De voorzitter verklaart de klacht kennelijk ongegrond 
4.2    De voorzitter is op grond van het klachtdossier van oordeel dat verweerder geen tuchtrechtelijk verwijt kan worden gemaakt. Het stond verweerder als gemachtigde van mr. V. vrij om in de dupliek de standpunten van zijn cliënte weer te geven als reactie op de klacht van klager. Daarbij mocht verweerder afgaan op de informatie die hij van mr. V. kreeg. Van bijzondere omstandigheden op grond waarvan verweerder die informatie had moeten verifiëren is de voorzitter niet gebleken. Het gegeven dat de standpunten die verweerder namens mr. V. heeft ingenomen over de niet-ontvankelijkheid van de klacht over mr. V. en het Elite-document over de behandelgeschiedenis van klager lijnrecht tegenover de standpunten van klager staan, betekent niet dat verweerder feiten heeft geponeerd waarvan hij wist of redelijkerwijs kon weten dat deze in strijd met de waarheid zijn. In klachtprocedures is het nu eenmaal zo dat de klager en de beklaagde advocaat ieder hun eigen visie op de feiten en hun standpunten daarover naar voren mogen brengen, waarna de tuchtrechter daarover een oordeel geeft. 
4.3    Voor wat betreft de verschillende woorden die klager en verweerder gebruiken voor het document van Elite waarin de behandelgeschiedenis van klager in de eerste helft van 2016 is vermeld, leidt de voorzitter uit de stukken af dat klager en verweerder feitelijk hetzelfde document van Elite bedoelen.

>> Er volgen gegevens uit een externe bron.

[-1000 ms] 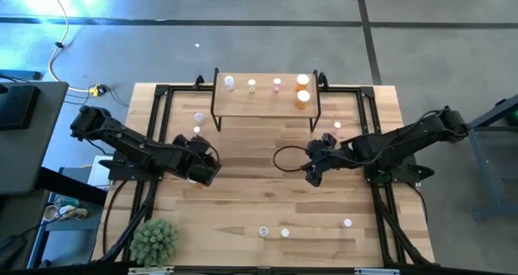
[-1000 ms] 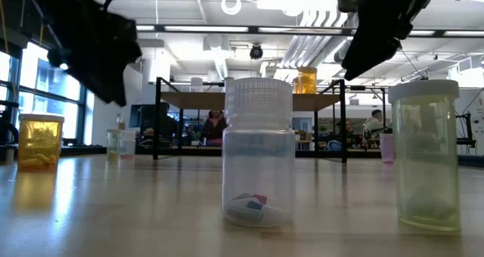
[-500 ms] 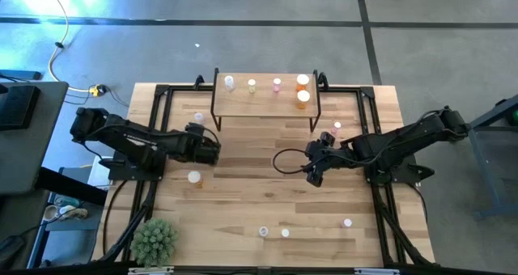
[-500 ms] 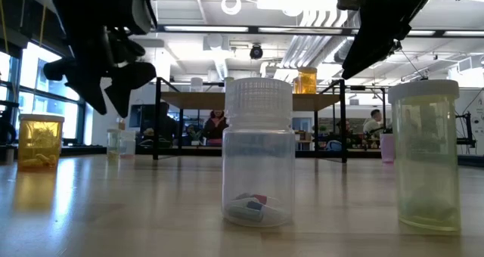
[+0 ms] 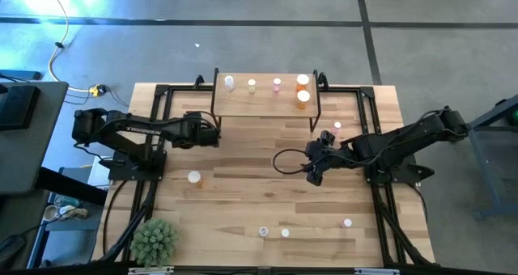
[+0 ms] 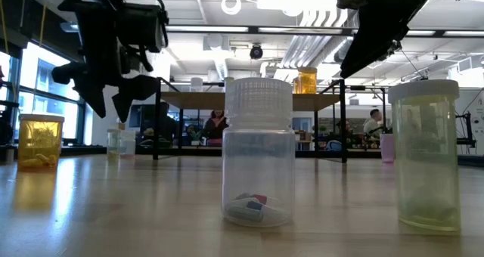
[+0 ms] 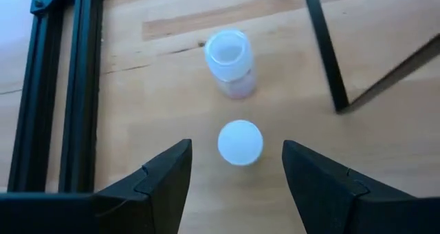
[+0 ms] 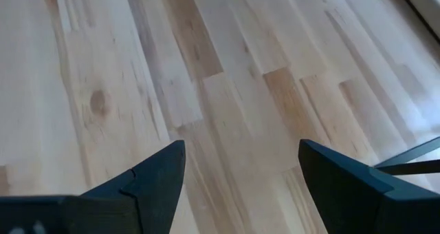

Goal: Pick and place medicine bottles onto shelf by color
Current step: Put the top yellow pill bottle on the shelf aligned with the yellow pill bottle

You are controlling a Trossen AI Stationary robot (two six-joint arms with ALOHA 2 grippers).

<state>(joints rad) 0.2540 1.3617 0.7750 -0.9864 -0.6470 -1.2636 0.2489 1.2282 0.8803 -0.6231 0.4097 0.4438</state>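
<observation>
At the tabletop (image 5: 243, 202) far edge stands the shelf (image 5: 265, 102), five medicine bottles (image 5: 278, 84) on top. Left claw (image 5: 212, 134) open, empty, near the shelf's left leg, just short of two small bottles (image 7: 239, 142). Right claw (image 5: 312, 175) open, empty, over bare wood toward the right. More bottles along the near edge; one orange bottle (image 5: 194, 178) left of centre.

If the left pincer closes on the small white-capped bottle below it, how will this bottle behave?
The small round white-capped bottle probably feels light and stiff, being tiny plastic. Its smooth round side may slip between the open left pincer fingers. Standing upright on a narrow base, it could tip if nudged off-centre.
</observation>
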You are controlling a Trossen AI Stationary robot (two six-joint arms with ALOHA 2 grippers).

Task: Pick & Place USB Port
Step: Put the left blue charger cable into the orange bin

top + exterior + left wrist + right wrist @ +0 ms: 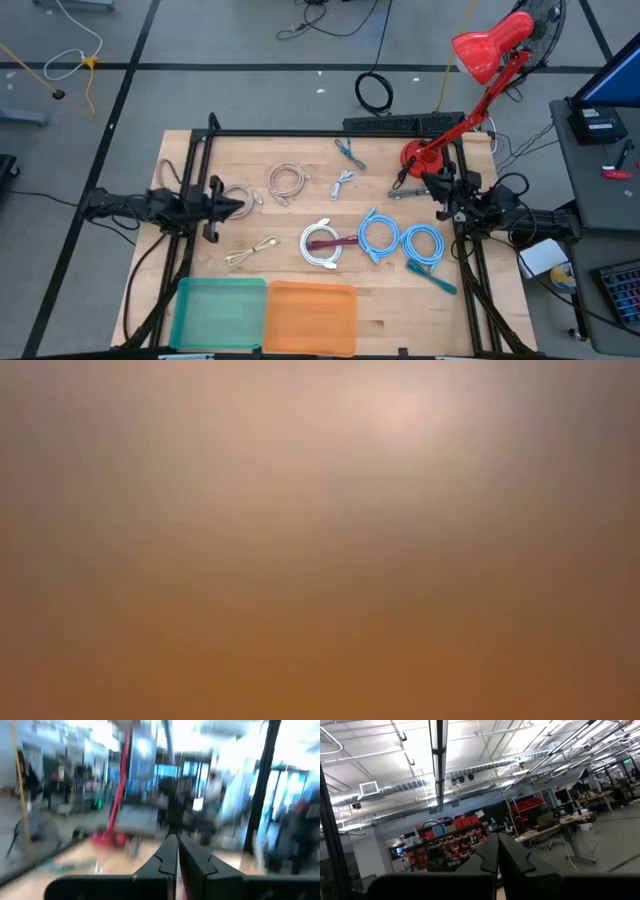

Het is de voorzitter niet gebleken dat verweerder heeft geprobeerd de deken te misleiden door het Elite-document aan te duiden als ‘brief uit 2016’. Uit de brief van de deken van 16 juni 2023, waarin de deken de klacht en het verweer heeft verwoord, blijkt immers dat de deken ook van het juiste document is uitgegaan.
4.4    Tot slot is het de voorzitter niet gebleken dat verweerder als gemachtigde van mr. V. de belangen van klager onnodig of onevenredig heeft geschaad zonder dat daarmee een redelijk doel was gediend. Het klachtdossier biedt daarvoor ook geen enkel aanknopingspunt. De klacht is dan ook kennelijk ongegrond. 

BESLISSING
De voorzitter verklaart de klacht, met toepassing van artikel 46j Advocatenwet, kennelijk ongegrond.

Aldus beslist door mr. E.J. van der Molen, voorzitter, bijgestaan door mr. A.E. van Oost als griffier en uitgesproken in het openbaar op 11 september 2023.